„Hauptstadt des Fairen Handels 2009“
Das große Engagement der Stadt (Politik, Verwaltung, zivilgesellschaftliche und wirtschaftliche Kräfte) wurde belohnt. München belegt im Wettbewerb „Hauptstadt des Fairen Handels 2009“ den zweiten Platz und erhält ein stolzes Preisgeld von 20.000 Euro, einzusetzen zur Förderung des Fairen Handels.
Konkrete Maßnahmen, verbunden mit Bildungs- und Öffentlichkeitsarbeit, führten zu diesem Erfolg.

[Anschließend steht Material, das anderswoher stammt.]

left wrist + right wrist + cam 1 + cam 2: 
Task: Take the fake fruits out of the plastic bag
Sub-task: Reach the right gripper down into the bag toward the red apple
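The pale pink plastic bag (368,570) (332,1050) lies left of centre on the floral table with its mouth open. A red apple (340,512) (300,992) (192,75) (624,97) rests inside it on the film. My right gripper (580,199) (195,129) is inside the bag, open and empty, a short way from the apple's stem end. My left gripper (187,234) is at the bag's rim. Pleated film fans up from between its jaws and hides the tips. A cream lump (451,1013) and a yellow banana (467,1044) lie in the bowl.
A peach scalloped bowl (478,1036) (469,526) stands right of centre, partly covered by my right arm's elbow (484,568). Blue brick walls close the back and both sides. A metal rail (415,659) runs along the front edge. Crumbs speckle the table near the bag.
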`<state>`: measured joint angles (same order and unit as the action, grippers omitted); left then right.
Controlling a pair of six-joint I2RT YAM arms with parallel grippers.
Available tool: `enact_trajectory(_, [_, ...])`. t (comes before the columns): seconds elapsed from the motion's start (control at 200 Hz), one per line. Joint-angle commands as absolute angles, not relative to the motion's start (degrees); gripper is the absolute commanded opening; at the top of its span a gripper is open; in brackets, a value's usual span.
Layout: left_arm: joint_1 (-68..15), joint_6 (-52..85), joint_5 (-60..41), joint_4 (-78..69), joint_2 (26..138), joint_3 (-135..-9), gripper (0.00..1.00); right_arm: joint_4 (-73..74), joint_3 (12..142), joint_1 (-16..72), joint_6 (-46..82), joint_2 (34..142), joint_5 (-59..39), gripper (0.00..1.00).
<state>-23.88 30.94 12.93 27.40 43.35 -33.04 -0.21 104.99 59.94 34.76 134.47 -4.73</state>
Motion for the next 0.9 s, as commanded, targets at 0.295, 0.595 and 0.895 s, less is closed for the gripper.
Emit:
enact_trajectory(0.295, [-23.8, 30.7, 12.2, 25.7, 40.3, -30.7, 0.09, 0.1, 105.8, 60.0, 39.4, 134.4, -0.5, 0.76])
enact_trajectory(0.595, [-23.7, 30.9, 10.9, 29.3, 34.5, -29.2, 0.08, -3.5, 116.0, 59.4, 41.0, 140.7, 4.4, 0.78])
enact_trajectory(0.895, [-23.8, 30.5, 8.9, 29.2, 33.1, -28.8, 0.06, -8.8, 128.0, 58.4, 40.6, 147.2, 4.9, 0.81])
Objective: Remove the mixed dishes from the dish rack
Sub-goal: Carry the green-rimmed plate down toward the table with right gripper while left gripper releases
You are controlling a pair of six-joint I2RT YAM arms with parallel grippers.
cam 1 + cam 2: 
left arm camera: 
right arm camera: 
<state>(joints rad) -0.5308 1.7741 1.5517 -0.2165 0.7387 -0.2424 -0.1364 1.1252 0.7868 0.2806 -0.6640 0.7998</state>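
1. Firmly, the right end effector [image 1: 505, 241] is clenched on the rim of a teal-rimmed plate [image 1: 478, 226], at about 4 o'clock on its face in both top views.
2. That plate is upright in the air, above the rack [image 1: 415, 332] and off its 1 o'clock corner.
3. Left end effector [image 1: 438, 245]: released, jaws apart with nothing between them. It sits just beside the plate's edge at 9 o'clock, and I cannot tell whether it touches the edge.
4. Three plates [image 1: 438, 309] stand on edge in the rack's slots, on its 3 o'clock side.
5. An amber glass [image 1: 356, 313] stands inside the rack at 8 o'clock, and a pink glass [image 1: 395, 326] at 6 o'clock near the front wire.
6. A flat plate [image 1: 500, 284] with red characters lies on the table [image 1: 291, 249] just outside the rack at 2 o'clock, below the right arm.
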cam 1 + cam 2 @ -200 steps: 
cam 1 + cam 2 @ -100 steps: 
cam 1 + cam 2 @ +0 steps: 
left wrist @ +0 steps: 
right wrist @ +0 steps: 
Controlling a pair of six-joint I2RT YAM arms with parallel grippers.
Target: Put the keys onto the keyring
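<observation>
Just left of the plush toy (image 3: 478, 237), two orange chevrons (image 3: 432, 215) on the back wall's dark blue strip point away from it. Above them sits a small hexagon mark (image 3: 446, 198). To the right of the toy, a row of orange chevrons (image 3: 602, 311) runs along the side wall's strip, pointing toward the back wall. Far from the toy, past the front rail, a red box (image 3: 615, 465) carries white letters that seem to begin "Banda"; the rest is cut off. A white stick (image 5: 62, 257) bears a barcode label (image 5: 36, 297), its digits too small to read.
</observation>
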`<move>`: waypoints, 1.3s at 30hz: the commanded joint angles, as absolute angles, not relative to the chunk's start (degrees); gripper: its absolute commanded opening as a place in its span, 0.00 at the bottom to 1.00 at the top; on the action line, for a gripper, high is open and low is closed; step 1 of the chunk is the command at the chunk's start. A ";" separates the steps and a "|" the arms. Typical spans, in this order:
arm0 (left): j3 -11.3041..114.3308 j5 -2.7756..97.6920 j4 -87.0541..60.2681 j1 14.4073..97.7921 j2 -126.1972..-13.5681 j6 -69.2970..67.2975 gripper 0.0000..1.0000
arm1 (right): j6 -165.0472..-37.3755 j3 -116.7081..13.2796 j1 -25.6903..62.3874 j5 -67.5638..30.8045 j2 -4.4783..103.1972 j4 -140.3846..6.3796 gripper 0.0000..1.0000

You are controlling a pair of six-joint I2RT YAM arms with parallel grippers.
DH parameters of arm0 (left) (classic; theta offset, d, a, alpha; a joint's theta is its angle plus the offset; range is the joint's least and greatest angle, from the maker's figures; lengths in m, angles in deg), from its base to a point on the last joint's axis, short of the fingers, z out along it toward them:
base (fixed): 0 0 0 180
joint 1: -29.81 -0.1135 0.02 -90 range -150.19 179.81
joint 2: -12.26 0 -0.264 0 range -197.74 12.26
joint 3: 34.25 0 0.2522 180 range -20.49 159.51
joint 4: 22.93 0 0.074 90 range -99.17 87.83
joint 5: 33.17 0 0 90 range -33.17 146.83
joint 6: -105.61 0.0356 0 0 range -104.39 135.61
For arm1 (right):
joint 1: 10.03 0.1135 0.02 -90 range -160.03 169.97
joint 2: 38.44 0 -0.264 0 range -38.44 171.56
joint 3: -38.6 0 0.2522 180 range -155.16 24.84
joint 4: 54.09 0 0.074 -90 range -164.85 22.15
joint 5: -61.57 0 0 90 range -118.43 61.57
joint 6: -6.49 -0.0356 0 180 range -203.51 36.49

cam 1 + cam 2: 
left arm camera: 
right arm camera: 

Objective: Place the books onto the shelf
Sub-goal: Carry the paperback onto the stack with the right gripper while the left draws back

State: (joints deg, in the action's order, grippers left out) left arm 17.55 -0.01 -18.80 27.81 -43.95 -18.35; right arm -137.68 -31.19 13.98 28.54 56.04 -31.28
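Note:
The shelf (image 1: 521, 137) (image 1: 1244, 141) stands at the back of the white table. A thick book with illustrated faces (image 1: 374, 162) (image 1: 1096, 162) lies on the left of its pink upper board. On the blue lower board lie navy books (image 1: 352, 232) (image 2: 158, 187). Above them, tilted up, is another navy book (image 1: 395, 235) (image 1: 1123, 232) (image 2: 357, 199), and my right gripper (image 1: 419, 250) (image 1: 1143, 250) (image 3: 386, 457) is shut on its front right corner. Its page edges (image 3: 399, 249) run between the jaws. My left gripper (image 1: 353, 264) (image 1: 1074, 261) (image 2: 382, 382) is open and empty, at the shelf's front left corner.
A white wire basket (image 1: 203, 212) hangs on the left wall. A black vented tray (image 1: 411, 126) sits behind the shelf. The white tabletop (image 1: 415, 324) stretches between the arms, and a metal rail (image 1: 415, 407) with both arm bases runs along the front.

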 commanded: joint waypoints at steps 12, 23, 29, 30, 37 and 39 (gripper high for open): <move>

Die Strategie des gemeinsamen Fairen Handels führte im Sommer 2009 zu einem Highlight auf dem 21. Tollwood-Sommerfestival. Nach der Umstellung der Festivalgastronomie auf Bio bringt Tollwood auch im Bereich des Fairen Handels den Stein ins Rollen. Das Ziel ist ehrgeizig: Tollwood soll 100 Prozent bio und fair werden. Der Anteil von fair gehandelten Waren soll Schritt für Schritt in den kommenden Jahren gesteigert werden. In der Gastronomie gibt es bereits Reis, Tee, Kaffee, Bananen und Wein aus Fairem Handel. Auch Kunsthandwerker und Händler garantieren bereits für einen beträchtlichen (und steigenden) Teil der Waren und Rohstoffe aus so genannten Entwicklungsländern, dass dieser nachweislich den Kriterien des Fairen Handels entspricht.